CLAC and Unifor Actions Only Serve to Destroy the Labour Movement

The Executive Director of the Christian Labour Association of Canada (CLAC), Wayne Prins, has taken to publically praising Unifor President Jerry Dias for pulling his more than 300,000 members out of the Canadian Labour Congress (CLC).

Prins props up his praise with what amounts to hollow sentiments about democracy and freedom of choice for unionized workers.

On the one hand, you have Dias who claims to be the saviour of democracy and the ultimate defender of the rights of unionized workers to have the union of their own choosing, when in reality it is cheaper and easier to simply steal already unionized workers away from their union rather than commit to putting in the work and resources to organize workers who are not represented by a union.

Dias’ Unifor represents, in part, the auto industry, which according to many analysts will see a further loss of unionized workers in the future.
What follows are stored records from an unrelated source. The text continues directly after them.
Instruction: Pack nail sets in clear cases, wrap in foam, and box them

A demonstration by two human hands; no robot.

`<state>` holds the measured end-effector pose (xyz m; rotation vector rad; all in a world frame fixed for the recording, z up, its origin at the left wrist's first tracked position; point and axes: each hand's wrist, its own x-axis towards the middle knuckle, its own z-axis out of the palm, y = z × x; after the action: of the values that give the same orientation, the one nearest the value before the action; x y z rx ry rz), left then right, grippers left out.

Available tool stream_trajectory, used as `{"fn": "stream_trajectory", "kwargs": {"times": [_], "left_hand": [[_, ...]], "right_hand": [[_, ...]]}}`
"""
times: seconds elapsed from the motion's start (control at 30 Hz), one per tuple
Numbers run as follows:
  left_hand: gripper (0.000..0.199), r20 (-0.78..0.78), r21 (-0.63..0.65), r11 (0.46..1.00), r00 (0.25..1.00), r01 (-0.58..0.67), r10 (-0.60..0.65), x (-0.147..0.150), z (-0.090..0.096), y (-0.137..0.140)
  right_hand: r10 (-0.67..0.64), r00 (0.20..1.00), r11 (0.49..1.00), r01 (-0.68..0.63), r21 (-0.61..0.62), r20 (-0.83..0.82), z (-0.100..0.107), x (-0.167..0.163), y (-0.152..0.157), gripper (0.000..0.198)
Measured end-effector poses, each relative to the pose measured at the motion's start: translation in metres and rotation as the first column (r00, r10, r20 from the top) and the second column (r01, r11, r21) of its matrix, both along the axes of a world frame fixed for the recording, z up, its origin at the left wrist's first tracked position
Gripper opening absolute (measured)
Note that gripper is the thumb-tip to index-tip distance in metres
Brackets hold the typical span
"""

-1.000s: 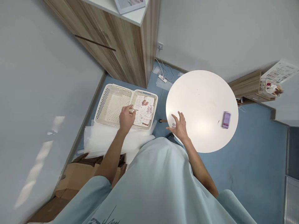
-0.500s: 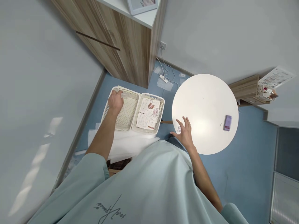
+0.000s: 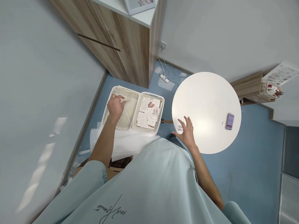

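Observation:
My left hand is over the left white basket, fingers pinched on a clear plastic piece whose exact kind I cannot make out. At the near left edge of the round white table, my right hand is open, thumb and fingers spread in a curve. Between them, at the table edge, shows a small group of shiny pinkish pieces, which look like false nails. The right white basket holds white cards, some bearing red or pink nail-like pieces.
A wood-grain cabinet stands behind the baskets. A power strip with cables lies on the blue floor. A blurred purple item is on the table's right side. White sheeting lies in front of the baskets.
My left hand has shifted slightly lower, and its fingers now extend more to the right with the clear piece. My right hand stays nearly in place; the view has turned slightly.

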<state>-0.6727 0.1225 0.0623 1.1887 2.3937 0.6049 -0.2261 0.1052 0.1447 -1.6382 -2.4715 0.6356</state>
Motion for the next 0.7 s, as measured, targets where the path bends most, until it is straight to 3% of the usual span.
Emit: {"fn": "stream_trajectory", "kwargs": {"times": [0.17,0.23,0.33,0.47,0.57,0.63,0.7], "left_hand": [[0.031,0.304,0.261,0.962,0.953,-0.078,-0.005,0.064,0.065,-0.021],[0.036,0.470,0.304,0.945,0.882,-0.123,-0.036,0.096,0.090,-0.028],[0.034,0.701,0.288,0.943,0.708,-0.166,-0.089,0.143,0.115,-0.038],[0.034,0.864,0.216,0.962,0.491,-0.164,-0.110,0.197,0.128,-0.049],[0.036,0.919,0.164,0.975,0.383,-0.151,-0.095,0.233,0.128,-0.054],[0.039,0.929,0.157,0.978,0.358,-0.139,-0.098,0.258,0.127,-0.055],[0.042,0.912,0.166,0.976,0.400,-0.142,-0.097,0.285,0.127,-0.053]], "right_hand": [[0.043,0.987,0.999,-0.045,-0.010,-0.157,0.006,-0.003,0.005,0.065],[0.044,0.958,0.998,-0.052,-0.021,-0.283,0.015,-0.006,0.007,0.061],[0.020,0.873,0.997,-0.054,-0.055,-0.488,0.037,-0.007,0.012,0.049],[-0.021,0.770,0.995,-0.045,-0.087,-0.637,0.068,0.004,0.018,0.031],[-0.027,0.722,0.993,-0.063,-0.104,-0.691,0.082,0.023,0.020,0.020],[-0.030,0.716,0.992,-0.066,-0.111,-0.697,0.084,0.040,0.019,0.015],[-0.041,0.731,0.994,-0.037,-0.100,-0.681,0.080,0.059,0.017,0.014]]}}
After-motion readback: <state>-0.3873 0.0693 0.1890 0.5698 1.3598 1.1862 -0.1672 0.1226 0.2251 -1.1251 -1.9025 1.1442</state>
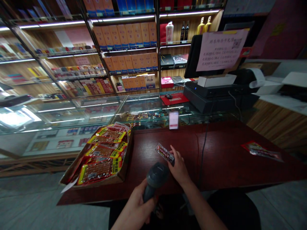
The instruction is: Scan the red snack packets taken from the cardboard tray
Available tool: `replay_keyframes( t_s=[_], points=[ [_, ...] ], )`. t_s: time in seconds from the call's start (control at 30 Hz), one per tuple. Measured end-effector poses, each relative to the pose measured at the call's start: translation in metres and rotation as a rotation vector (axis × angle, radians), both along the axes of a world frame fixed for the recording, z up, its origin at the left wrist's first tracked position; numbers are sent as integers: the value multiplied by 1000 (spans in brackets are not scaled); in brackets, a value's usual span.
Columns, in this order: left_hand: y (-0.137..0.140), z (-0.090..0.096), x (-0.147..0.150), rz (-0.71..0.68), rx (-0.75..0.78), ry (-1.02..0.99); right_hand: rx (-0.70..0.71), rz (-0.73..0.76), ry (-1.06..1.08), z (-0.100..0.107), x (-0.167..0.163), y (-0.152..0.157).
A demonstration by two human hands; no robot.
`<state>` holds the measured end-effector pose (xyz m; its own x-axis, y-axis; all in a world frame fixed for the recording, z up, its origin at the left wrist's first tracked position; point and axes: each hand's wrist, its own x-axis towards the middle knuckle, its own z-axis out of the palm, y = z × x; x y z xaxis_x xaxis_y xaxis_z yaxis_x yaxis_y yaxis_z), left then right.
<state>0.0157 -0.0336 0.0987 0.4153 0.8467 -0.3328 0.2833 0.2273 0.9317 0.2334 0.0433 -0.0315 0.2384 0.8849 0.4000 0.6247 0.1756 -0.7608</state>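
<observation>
My left hand (138, 204) is wrapped around the handle of a dark grey handheld barcode scanner (157, 175), whose head points up and away over the near edge of the counter. To its right, my right hand (177, 166) grips one end of a small, narrow snack packet (164, 152) with dark printing and clear edges. The packet is just above or on the dark red wooden counter (148, 140); I cannot tell whether it touches. Scanner and packet are close but apart.
A cardboard box (127, 169) of yellow-and-red snack packets stands left. Another packet (262, 151) lies right. A small white card stand (174, 120), a black cable (203, 147), a mouse (169, 95), a cash drawer (203, 99) and a monitor (193, 57) are farther back, before stocked shelves.
</observation>
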Motion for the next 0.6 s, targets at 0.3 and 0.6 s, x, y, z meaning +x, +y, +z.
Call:
replay_keyframes(
  t_s=[0.3,0.6],
  points=[
    [6,-25,0,56,-61,-70,54,76,19,-7,1,-2],
    [24,-81,-23,311,-7,-163,-113,-16,322,-12,31,12]
  ],
)
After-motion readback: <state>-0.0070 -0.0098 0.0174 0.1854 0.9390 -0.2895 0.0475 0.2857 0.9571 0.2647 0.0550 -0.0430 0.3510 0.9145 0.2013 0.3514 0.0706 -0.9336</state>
Do not be fooled by Dias’ attempts to frame his decisions around the altruistic desire to be some knight in shining armour, defending worker choice and democracy, when in reality his actions are nothing more than self-serving attempts at stealing already represented workers from their unions for his own survival.
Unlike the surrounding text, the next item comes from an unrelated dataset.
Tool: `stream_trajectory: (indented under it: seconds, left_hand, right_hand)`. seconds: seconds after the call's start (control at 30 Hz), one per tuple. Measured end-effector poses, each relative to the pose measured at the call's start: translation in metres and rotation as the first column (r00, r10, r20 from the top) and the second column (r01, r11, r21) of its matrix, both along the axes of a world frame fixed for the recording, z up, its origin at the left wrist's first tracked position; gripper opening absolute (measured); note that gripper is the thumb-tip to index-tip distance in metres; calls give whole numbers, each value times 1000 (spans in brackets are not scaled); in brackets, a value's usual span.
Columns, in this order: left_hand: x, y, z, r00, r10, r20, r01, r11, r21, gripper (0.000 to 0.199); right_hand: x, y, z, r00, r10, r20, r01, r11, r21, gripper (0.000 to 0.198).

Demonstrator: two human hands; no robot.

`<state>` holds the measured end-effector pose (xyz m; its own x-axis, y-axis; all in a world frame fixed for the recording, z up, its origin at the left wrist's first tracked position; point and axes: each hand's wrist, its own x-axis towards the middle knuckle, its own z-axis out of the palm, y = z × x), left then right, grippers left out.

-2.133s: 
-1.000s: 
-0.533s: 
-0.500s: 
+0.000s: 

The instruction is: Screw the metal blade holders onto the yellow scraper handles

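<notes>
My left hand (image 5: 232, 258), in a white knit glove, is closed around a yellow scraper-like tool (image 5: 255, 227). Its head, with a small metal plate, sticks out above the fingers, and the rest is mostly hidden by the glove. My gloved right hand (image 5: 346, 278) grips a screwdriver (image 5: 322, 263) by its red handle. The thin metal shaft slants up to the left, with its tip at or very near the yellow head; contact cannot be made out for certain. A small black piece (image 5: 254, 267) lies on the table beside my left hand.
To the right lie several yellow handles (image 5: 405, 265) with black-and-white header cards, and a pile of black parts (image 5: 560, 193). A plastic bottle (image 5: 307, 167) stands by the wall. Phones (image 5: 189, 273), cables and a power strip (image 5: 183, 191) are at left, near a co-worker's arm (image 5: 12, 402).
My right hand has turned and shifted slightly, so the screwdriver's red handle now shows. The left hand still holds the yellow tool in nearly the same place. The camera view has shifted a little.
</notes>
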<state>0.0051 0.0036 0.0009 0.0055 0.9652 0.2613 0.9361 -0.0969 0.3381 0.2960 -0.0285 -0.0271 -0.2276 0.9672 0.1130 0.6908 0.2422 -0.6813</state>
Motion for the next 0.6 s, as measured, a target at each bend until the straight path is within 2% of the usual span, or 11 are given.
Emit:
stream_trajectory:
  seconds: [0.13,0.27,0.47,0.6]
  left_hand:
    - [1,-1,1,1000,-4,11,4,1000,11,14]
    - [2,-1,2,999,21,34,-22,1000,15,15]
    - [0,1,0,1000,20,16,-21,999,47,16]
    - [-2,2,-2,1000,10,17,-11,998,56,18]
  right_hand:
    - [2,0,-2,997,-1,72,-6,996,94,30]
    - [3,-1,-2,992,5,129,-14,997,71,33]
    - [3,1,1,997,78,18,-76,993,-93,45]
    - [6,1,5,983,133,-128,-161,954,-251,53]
Unionized workers who are unhappy with their union already have a mechanism within the Canadian Labour Congress where they can make application to legitimately leave their union and join another if they are unsatisfied with their current level of representation. Access to democratic avenues has always been available to union members under the umbrella of the CLC. This process allows workers to have the true democratic right to vote for a union of their choice. However, this procedure does not help Dias grow his membership and so he has chosen to break away from the CLC, like other past leadership of the Canadian Auto Workers (CAW) and Unifor have done.
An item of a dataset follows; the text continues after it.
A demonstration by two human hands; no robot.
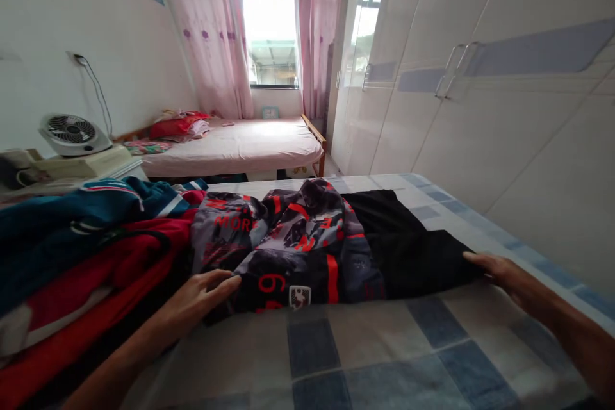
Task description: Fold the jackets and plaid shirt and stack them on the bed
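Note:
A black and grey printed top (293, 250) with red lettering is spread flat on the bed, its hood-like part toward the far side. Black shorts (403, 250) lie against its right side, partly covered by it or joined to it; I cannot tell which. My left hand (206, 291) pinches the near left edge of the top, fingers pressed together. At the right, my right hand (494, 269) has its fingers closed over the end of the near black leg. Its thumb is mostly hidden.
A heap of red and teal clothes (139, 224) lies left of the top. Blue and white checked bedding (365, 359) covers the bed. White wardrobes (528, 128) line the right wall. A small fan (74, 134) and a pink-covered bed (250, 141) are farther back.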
And so now we have CLAC Executive Director Wayne Prins crowing, “When workers have access to a range of labour options, union leaders are held accountable to their members because they can’t rely on no raid pacts to keep their membership from leaving.” And, “A union that is willing to be held accountable to its members is a union that must work harder to establish trust with its members, must be transparent in its conduct, and must provide real value in exchange for union dues,” he concludes.

The authenticity of these statements would be laughable coming from CLAC if they weren’t so dangerous to the labour movement. Due to their oftentimes “too cozy” approach with employers, CLAC is not generally regarded highly or accepted to be a union by actual legitimate unions across the country. Prins’ Association is known as the organization that will sign a contract with employers to prevent real unions from representing those workers. CLAC has a reputation of signing contracts with employers that can only be viewed with scepticism in the areas of wages, benefits, and representation, to name a few important issues. CLAC believes in what they have referred to as a non-confrontational approach to dealing with employers. In fact, in most cases they don’t believe in one of the biggest hammers available to unionized workers; a strike. Simply put, CLAC lacks the will to play hardball when necessary with difficult employers and their pretty words about accountability, trust, and transparency ring hollow.

So don’t be fooled by Dias and Prins into thinking they hold dear the principles of character, honesty, and upholding democratic views. In reality, none of these things are true, and are in fact having the opposite effect of ripping the legitimate labour movement apart with these divisive tactics, which should be shunned by unionized workers.

I believe strongly that we must look very carefully at what we know to be true and not get caught up in CLAC’s and Unifor’s BS.